Service outages and good practices around handling them
As humans, we are inherently flawed, and therefore the software we write is also inherently flawed, no matter how careful we are, or how many tests we write. It is prudent what we admit that so that we can plan for when things go wrong.
One of the many things I appreciated very much in my time at SoundCloud was their rigorous process around “What to do when there’s an outage?” and their dedication to continuously improve it so that the company as a whole was better equipped to handle these unwanted situations when they happened. Here are some of my learnings:
-
Plan for things to go wrong
Hope for the best and prepare for the worst. This might seem obvious to you (or not), but the most important thing to do to prepare for when things go wrong, is to do just that: prepare. This could take the form of:
- Runbooks: Document your systems and what to do when they go down. Store the runbooks in a place that is easy for your team to access and not in the same place as the rest of your services.
- Training: Run regular sessions to make sure your team is well versed on what to do. This will also ensure that your runbooks are up-to-date.
-
Communicate when things go wrong
One of the first things that you should do when you find out that something is wrong is notify people. Depending on the size of the problem, you might just be notifying your team, or the whole company and subsequently your public users.
Use any and all of the following means:
- If you have a public facing service, notify your users, be it through Twitter, a static status page or banner on your site.

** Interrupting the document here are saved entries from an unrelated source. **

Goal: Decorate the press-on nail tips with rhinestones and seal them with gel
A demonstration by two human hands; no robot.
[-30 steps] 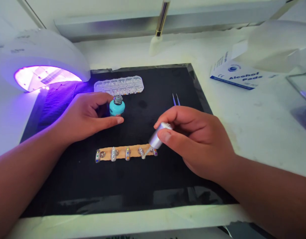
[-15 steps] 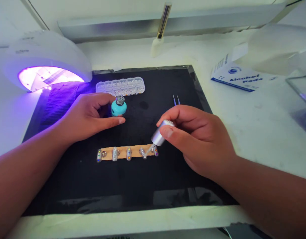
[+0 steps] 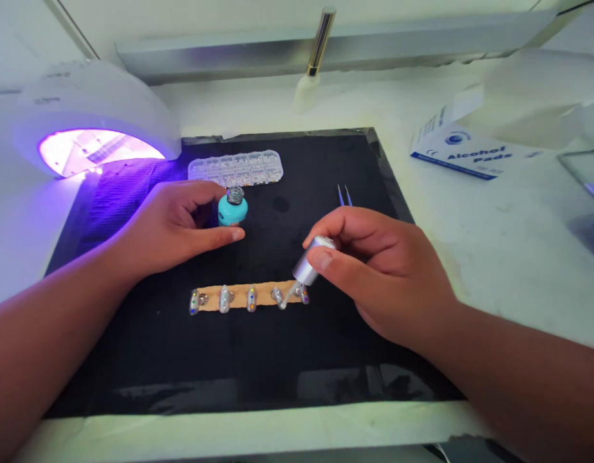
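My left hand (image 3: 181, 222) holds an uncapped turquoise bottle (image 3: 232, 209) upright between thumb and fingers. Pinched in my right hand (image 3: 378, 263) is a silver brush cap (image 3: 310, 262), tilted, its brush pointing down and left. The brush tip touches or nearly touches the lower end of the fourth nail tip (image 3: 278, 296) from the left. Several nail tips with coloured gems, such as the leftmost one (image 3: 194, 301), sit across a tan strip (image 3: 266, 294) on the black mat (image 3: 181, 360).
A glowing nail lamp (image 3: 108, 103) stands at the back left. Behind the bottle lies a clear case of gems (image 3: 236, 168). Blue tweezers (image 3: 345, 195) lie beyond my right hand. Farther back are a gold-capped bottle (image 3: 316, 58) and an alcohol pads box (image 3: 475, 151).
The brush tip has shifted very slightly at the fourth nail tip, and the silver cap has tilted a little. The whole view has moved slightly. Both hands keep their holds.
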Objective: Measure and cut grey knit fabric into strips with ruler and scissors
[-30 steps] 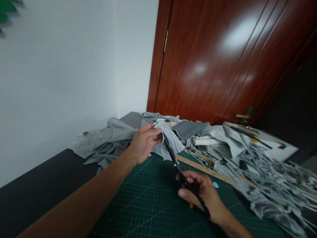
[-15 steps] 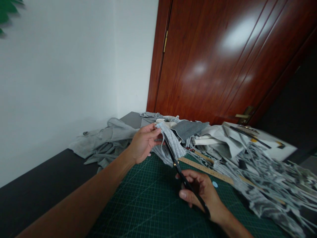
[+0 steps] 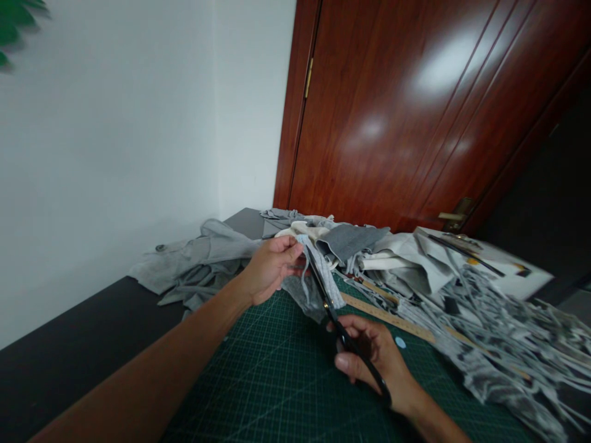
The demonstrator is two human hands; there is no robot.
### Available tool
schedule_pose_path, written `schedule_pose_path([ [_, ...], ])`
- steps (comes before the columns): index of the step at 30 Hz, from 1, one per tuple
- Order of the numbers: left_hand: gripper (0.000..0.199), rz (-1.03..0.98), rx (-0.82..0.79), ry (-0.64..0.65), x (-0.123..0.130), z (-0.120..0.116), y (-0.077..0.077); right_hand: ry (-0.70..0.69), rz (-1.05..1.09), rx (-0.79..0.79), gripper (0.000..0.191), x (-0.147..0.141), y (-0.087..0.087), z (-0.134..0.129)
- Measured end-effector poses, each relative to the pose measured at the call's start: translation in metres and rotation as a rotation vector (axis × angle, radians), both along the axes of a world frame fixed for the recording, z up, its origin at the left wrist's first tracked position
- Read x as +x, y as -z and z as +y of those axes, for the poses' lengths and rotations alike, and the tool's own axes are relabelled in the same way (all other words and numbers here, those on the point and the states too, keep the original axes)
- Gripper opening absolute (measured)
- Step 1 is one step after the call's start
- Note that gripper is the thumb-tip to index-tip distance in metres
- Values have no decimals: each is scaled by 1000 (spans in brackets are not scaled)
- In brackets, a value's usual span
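Black scissors [image 3: 344, 338] slant up and to the left from my right hand [image 3: 373, 357], whose fingers and thumb are in the handles. Their blades lie against a light grey piece of fabric [image 3: 327, 280]. My left hand [image 3: 272, 267] pinches the top of that fabric between thumb and fingers, close to the blade tips. The fabric hangs down over the far part of a green cutting mat [image 3: 286, 363]. Whether the blades are fully closed is hard to tell.
A wooden ruler [image 3: 388, 317] lies on the mat beside a small pale blue disc [image 3: 400, 343]. Cut grey strips [image 3: 503, 332] are heaped at the right. Grey cloth [image 3: 198, 261] lies at the left on the dark table [image 3: 111, 332]. A wooden door [image 3: 392, 123] stands behind.
The hanging fabric has swung and looks narrower, with its lower part shifted. My left hand has moved very slightly; my right hand and the scissors are almost where they were.
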State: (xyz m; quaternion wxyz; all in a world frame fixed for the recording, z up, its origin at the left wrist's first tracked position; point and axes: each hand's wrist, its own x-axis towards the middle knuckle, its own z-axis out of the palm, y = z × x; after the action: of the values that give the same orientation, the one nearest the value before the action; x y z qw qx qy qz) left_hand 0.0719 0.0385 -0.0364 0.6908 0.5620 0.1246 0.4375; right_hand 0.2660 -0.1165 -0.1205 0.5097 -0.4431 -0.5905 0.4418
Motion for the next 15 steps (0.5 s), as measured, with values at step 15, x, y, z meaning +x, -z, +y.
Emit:
schedule_pose_path([
  [15, 39, 22, -48, -38, 7, -2, 6, 72, -48, -20, 47, -4, -5, -1],
])
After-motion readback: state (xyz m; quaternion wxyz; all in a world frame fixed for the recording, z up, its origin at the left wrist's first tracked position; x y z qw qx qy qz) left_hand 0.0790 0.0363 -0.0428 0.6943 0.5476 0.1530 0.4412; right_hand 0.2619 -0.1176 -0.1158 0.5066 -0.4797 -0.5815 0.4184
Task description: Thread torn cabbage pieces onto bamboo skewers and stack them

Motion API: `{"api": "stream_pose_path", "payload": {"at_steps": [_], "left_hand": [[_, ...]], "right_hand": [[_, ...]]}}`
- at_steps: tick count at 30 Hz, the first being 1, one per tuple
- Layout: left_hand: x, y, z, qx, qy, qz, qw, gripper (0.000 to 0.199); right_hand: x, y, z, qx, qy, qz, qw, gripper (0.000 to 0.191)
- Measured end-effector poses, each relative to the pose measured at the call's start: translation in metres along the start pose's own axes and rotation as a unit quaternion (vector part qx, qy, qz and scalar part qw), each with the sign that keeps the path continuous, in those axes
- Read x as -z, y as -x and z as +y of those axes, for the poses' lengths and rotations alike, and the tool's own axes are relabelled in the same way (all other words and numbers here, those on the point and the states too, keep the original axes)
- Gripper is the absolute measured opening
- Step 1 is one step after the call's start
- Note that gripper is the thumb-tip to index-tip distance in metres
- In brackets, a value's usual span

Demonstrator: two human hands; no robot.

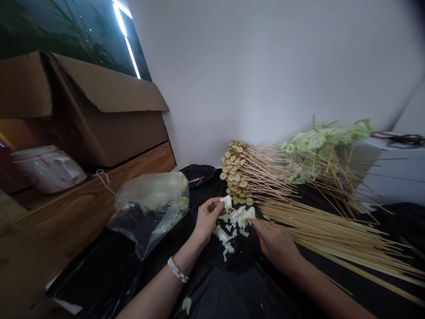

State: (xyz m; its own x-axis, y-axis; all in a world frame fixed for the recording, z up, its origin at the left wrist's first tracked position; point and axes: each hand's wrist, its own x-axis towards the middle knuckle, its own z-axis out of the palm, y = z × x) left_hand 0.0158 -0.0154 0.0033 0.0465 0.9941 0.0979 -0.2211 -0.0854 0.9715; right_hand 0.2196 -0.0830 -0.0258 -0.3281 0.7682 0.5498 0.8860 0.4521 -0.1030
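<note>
My left hand pinches a white piece of cabbage leaf between its fingertips, and a beaded bracelet circles that wrist. Just below lies a heap of torn pale cabbage pieces on the black plastic sheet. The fingertips of my right hand reach the heap's right side, and I cannot tell whether they grip a piece. Beyond the hands stand bamboo skewers threaded with round tan slices. A large bundle of bare bamboo skewers lies to the right.
Skewers threaded with green cabbage leaves lie at the back right. A clear plastic bag of greens lies at the left, near a marker pen. A cardboard box, white bucket and wooden ledge stand farther left.
</note>
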Motion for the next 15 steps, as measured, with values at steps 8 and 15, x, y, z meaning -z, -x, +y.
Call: {"api": "stream_pose_path", "payload": {"at_steps": [8, 15], "left_hand": [[-0.0042, 0.0022, -0.0001, -0.022, -0.035, -0.027, 0.999, 0.037], [-0.0033, 0.0014, -0.0033, -0.034, -0.051, -0.049, 0.997, 0.032]], "right_hand": [[-0.0029, 0.0009, 0.0013, -0.018, -0.001, -0.02, 1.0, 0.041], [-0.004, 0.0009, 0.0025, -0.013, -0.005, -0.016, 1.0, 0.041]]}}
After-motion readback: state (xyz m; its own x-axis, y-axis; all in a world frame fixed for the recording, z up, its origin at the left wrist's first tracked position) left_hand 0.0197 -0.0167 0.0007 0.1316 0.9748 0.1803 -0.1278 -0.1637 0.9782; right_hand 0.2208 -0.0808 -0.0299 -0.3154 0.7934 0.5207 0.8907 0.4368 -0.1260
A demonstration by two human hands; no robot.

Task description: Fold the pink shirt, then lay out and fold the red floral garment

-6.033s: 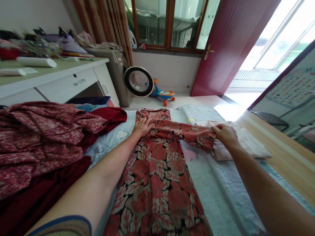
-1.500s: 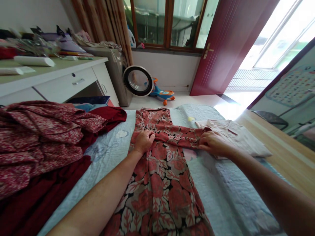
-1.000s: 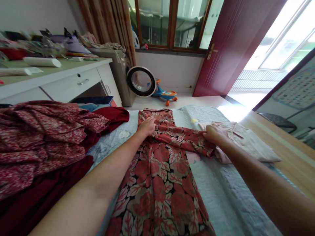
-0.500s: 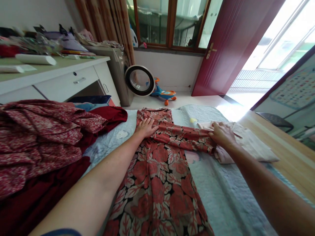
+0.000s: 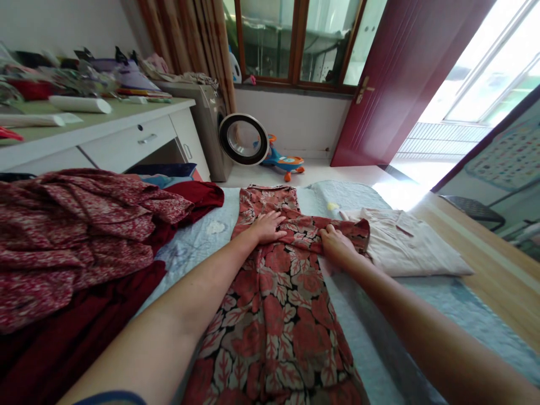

- Send out severity emails to your entire company, and most importantly your executives, sales and customer support folks.
-
Use a centralized channel to troubleshoot the issue
If you have a distributed team (which is more often than not a common occurrence these days), agree upon a means by which you can troubleshoot the issue. In the case of SoundCloud, everyone knew to go one specific Slack channel when an incident occurred. Since there was also a pretty large engineering team, the first thing we did was to establish who would take ‘point’ and ‘comms’. The ‘point’ person would be the one directing the troubleshooting, even if they weren’t the ones actually doing the work. The ‘comms’ person would be the one taking care of communicating the outage to the rest of the company, and to keep them up to date as things change.
-
Find out how and what went wrong and how to prevent it from happening in the future
- Set up a time to talk through what happened as a team. One of things that SoundCloud did which I appreciated was to open up those postmortem meetings to any engineer who was interested in them. Engineers were actually encouraged to attend postmortem meetings once in a while just to be informed on what happened.
- If you have different teams managing different parts of your system, ask that team to prepare the postmortem report.
- As part of that report, also include a section for the work that needs to be done in order to prevent this specific occurrence in the future.
- And of course, schedule that work as soon as you can.
Outages happen. We need to be ready when it does.